What you are asked to do
Once the pictures are set aside, copy the data below exactly as it stands.

Raw data
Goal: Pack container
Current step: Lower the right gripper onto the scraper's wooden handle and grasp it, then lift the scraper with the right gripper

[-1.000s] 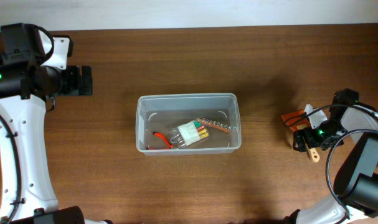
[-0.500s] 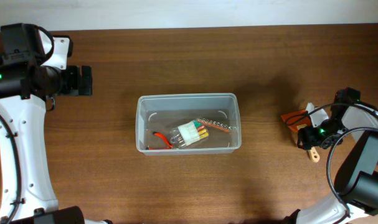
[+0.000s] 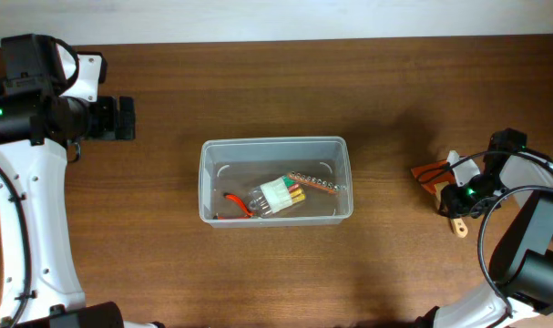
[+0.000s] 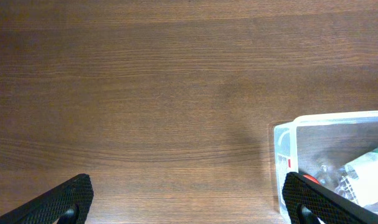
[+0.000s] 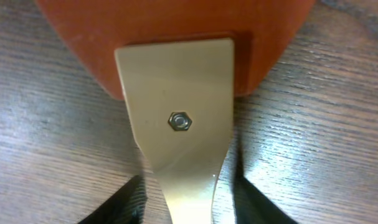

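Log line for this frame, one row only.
phase: spatula pickup | left gripper: open, over table | right gripper: straddles spatula handle, grip unconfirmed | container: holds small items, spatula outside

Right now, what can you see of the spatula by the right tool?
The spatula lies flat on the table, to the right of the container. Its head is orange-red, and the overhead view shows slots in it. A pale tan flat handle is fixed to the head by one small hex bolt. The right tool straddles the handle, one finger on each side. Whether they touch it cannot be told.
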Controlling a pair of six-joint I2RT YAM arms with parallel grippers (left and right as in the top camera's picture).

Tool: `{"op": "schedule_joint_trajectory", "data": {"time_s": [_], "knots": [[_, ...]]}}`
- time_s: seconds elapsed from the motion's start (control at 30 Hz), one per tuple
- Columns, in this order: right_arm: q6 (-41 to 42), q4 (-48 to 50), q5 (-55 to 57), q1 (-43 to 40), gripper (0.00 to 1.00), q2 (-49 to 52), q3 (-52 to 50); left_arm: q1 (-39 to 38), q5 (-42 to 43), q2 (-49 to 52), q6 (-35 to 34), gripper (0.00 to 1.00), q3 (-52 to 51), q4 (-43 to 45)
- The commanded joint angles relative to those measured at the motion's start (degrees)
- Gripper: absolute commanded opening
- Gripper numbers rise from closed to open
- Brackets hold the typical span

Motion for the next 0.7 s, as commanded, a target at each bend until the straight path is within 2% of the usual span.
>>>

Answer box
Goal: Pack container
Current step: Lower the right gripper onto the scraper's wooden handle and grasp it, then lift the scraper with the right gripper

[-1.000s] 
[-0.500s] 
[+0.000s] 
[+0.000s] 
[+0.000s] 

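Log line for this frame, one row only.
phase: spatula pickup | left gripper: open, over table | right gripper: straddles spatula handle, grip unconfirmed | container: holds small items, spatula outside

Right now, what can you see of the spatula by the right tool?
The spatula lies flat on the table, to the right of the container. Its head is orange-red, and the overhead view shows slots in it. A pale tan flat handle is fixed to the head by one small hex bolt. The right tool straddles the handle, one finger on each side. Whether they touch it cannot be told.
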Controlling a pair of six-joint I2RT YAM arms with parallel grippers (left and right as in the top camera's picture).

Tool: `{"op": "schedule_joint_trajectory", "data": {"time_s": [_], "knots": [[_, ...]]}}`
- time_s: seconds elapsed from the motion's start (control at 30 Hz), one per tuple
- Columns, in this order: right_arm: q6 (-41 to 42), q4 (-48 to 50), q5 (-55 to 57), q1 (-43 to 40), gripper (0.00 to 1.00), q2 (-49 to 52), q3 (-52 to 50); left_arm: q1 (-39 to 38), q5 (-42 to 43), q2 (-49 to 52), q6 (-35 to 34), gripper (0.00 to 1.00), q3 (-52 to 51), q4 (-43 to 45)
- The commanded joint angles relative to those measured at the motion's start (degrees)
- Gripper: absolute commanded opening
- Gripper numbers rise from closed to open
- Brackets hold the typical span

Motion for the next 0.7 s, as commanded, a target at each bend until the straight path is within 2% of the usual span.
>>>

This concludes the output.